◆ **Instructions for the task**
Set down each line from the start of the material exactly, please, up to and including the one that contains "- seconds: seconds".

◆ **Dataset excerpt**
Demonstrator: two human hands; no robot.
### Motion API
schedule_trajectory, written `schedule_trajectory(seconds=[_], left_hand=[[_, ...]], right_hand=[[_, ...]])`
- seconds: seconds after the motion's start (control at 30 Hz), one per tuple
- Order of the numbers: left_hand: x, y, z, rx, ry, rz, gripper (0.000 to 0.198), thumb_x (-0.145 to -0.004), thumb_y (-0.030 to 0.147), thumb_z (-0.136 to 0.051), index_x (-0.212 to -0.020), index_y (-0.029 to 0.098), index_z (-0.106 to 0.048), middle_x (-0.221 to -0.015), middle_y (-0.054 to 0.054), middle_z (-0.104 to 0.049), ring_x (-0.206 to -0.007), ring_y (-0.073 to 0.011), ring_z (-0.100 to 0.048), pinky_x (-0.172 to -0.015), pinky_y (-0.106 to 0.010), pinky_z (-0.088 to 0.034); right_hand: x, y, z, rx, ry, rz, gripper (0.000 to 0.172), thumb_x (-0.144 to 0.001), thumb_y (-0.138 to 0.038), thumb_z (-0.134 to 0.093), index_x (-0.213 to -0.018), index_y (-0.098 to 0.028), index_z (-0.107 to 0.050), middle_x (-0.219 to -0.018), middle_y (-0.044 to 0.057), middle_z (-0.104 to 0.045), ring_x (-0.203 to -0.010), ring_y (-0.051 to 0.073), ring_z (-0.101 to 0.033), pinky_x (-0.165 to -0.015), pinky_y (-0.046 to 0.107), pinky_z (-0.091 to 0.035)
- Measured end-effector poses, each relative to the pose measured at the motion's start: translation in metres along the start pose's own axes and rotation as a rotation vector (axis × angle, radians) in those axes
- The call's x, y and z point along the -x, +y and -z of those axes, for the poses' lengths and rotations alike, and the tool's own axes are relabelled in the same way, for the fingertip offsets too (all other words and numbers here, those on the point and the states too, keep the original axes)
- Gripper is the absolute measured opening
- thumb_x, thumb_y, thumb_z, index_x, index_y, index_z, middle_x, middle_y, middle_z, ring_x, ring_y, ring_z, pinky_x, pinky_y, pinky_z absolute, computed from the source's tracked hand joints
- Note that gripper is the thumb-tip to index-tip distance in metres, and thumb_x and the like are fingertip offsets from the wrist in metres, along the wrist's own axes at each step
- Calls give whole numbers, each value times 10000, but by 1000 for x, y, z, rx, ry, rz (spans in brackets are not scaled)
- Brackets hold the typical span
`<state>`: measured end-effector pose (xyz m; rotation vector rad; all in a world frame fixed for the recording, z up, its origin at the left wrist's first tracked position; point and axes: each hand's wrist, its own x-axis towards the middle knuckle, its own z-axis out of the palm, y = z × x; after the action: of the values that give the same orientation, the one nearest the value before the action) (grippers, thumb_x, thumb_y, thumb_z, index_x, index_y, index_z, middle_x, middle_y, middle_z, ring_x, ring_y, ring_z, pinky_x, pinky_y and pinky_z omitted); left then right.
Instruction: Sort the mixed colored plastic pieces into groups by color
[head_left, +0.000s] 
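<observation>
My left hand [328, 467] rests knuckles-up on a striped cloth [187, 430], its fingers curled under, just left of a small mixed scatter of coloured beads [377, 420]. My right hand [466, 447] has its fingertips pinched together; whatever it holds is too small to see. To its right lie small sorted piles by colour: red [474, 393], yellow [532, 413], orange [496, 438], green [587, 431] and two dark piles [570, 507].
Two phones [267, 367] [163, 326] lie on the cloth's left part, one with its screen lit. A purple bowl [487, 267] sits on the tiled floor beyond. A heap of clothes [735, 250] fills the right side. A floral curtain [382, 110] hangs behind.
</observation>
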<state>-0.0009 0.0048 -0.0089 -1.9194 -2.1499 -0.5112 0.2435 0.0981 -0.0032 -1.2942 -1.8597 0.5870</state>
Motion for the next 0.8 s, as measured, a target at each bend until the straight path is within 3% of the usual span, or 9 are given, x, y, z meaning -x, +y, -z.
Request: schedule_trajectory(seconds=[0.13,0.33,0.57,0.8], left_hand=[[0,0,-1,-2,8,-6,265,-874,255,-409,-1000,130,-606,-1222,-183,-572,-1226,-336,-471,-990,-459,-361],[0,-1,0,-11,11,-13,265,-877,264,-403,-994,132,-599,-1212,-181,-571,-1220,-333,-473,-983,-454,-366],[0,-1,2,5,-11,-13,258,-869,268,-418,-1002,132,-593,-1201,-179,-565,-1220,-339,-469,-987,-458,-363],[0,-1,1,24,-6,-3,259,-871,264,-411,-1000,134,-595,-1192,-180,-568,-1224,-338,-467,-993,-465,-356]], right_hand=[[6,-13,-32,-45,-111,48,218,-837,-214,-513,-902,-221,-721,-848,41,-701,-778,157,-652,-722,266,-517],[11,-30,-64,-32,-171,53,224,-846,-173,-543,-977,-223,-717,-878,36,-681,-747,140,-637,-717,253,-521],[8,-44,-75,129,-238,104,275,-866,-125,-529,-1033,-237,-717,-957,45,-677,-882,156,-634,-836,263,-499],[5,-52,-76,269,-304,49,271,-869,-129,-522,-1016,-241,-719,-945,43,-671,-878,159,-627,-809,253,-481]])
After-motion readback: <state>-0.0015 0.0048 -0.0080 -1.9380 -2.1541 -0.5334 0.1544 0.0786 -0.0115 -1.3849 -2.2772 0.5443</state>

◆ **Response**
Demonstrator: two human hands; no robot.
### Motion API
schedule_trajectory, written `schedule_trajectory(seconds=[_], left_hand=[[_, ...]], right_hand=[[_, ...]])`
- seconds: seconds after the motion's start (control at 30 Hz), one per tuple

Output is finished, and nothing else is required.